LWN.net Logo

Advertisement

Front, Kernel, Security, Distributions, Development. See your byline here on LWN.net.

Advertise here

Graesslin: Driver dilemma in KDE workspaces 4.5

Graesslin: Driver dilemma in KDE workspaces 4.5

Posted Sep 6, 2010 21:48 UTC (Mon) by Sho (subscriber, #8956)
In reply to: Graesslin: Driver dilemma in KDE workspaces 4.5 by rahulsundaram
Parent article: Graesslin: Driver dilemma in KDE workspaces 4.5

> Kwin developers could have called for a public round of testing from end users so that results from a diverse set of hardware and drivers can be tested on before assuming that the strategy that they have planned will work.

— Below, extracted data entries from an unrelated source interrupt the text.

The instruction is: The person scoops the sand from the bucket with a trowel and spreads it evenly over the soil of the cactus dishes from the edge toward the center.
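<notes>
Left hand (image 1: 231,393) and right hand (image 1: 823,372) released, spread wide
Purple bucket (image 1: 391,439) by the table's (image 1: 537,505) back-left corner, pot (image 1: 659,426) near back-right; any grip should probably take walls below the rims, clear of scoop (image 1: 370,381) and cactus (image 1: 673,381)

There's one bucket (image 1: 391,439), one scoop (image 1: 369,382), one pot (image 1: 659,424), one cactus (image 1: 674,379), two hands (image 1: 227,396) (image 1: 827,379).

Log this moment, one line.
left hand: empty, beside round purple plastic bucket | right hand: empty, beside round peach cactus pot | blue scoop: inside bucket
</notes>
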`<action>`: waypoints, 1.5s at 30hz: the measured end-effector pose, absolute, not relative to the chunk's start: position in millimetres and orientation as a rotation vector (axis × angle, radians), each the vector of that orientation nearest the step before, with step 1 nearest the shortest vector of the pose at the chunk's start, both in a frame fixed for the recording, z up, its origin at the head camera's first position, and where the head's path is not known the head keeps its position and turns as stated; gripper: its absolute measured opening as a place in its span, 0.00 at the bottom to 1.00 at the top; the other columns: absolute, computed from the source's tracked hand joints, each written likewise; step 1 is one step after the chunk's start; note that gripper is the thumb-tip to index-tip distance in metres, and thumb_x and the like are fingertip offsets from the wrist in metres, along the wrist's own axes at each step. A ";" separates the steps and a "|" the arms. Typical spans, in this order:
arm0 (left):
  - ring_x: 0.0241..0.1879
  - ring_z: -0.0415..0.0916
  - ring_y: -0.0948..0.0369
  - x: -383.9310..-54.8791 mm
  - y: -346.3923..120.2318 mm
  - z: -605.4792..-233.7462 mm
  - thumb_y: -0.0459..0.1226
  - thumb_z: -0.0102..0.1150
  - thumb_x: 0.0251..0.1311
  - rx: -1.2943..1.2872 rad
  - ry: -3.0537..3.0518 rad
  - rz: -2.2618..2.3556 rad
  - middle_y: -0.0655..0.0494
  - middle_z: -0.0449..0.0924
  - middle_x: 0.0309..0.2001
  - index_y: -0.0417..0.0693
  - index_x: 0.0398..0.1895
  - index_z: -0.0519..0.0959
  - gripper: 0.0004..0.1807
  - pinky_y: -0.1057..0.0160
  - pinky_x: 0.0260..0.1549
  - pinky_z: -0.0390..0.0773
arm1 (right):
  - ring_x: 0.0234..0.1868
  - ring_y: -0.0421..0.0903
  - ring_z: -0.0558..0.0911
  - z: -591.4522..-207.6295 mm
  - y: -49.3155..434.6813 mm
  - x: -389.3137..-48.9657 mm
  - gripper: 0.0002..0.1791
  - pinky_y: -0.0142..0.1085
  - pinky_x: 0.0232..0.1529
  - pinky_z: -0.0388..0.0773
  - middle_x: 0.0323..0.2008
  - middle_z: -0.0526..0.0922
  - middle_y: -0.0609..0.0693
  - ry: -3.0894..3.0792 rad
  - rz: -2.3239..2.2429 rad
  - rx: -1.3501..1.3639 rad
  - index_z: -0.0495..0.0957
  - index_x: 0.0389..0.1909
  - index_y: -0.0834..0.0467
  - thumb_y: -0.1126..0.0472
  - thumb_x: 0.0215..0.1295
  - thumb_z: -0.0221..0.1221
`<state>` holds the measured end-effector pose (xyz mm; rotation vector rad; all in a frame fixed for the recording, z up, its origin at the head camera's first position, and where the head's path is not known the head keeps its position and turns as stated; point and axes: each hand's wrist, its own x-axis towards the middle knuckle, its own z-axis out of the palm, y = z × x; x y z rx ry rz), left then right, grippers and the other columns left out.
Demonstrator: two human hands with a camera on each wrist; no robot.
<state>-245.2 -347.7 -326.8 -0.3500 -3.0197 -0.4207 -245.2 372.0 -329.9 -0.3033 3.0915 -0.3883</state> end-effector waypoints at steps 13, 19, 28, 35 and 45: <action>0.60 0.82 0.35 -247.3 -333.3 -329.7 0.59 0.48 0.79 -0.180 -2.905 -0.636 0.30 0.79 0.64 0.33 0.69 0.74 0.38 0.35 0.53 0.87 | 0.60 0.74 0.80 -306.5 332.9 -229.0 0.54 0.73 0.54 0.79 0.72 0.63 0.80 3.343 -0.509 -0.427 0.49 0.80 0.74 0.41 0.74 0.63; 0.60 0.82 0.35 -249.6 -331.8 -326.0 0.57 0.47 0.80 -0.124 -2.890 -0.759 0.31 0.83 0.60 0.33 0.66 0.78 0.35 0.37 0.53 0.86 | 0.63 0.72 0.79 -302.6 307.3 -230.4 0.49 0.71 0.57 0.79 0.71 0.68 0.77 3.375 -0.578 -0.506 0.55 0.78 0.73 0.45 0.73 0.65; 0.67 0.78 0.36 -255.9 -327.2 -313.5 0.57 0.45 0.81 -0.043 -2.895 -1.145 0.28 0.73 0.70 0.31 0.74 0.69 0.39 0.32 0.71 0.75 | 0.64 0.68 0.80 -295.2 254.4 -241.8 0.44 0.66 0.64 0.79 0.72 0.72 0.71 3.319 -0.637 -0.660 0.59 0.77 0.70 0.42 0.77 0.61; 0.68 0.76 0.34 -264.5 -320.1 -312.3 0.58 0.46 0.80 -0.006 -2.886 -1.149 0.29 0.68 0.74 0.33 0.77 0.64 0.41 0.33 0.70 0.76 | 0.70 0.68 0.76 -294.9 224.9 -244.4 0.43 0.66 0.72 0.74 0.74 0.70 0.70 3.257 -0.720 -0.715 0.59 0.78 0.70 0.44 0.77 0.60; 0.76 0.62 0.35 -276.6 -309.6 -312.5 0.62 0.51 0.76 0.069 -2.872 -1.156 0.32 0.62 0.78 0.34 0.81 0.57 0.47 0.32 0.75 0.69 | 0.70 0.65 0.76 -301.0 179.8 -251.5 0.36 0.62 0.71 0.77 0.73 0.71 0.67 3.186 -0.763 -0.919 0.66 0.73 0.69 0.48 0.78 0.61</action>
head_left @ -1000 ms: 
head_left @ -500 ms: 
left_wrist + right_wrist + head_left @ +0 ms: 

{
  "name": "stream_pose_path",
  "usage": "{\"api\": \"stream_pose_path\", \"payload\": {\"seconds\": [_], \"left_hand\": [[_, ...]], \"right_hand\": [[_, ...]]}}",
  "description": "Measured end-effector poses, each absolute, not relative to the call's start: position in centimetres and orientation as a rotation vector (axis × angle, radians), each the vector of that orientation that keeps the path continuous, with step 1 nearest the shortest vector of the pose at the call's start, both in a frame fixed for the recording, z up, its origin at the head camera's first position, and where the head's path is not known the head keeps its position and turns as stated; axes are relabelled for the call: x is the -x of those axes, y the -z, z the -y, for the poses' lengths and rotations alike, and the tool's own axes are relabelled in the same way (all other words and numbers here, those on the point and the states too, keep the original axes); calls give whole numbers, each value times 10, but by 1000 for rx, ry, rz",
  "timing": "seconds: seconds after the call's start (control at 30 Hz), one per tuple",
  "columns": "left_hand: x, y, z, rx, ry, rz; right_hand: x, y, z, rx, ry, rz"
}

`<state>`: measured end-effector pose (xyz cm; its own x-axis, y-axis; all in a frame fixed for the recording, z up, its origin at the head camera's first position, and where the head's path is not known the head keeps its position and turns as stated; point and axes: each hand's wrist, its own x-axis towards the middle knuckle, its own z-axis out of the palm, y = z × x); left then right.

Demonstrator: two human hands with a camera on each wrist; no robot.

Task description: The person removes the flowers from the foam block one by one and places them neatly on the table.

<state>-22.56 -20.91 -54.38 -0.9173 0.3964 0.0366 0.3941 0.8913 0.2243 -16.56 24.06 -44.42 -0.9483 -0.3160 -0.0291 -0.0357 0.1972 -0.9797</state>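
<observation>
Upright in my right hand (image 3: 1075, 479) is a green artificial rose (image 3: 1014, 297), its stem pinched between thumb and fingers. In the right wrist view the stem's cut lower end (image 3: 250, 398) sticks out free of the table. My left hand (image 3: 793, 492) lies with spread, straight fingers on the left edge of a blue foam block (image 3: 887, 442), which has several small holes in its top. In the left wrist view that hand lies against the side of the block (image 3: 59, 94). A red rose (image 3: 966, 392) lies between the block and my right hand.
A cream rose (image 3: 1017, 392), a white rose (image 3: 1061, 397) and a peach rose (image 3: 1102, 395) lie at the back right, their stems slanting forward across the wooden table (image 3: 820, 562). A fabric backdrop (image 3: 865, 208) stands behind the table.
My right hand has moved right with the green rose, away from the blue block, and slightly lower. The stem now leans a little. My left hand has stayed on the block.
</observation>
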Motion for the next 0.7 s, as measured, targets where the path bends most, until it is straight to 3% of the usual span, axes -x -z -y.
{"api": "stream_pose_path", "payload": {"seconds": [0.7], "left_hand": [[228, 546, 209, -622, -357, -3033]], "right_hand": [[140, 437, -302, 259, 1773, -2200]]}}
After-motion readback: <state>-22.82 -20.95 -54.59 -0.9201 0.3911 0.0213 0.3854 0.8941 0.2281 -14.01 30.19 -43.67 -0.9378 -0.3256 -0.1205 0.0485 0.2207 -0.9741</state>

There were two betas and three release candidates for KDE SC 4.5.0. I don't really know why that wasn't sufficient. From what I've read the problem seems to be that there's a fairly high bug noise ceiling due to driver flakyness that makes it hard to tell whether a report describes a one-off problem or if there's in fact a single problem that affects many people. So it becomes a question of how to produce better data to improve the metrics, I guess.


(Log in to post comments)

Graesslin: Driver dilemma in KDE workspaces 4.5

Posted Sep 6, 2010 21:53 UTC (Mon) by rahulsundaram (subscriber, #21946) [Link]

You answered your own question. Call for testing should be focused and explicit guidance needs to be given on how to get started and report feedback. I am biased but I quite like Fedora test days and while it is not perfect does usually help find quite a number of issues and resolve them fairly quickly. Recent example

http://lwn.net/Articles/403677/

Fedora does explicit test days for Xorg drivers and that could very well be adopted to solve some problems seen by KDE.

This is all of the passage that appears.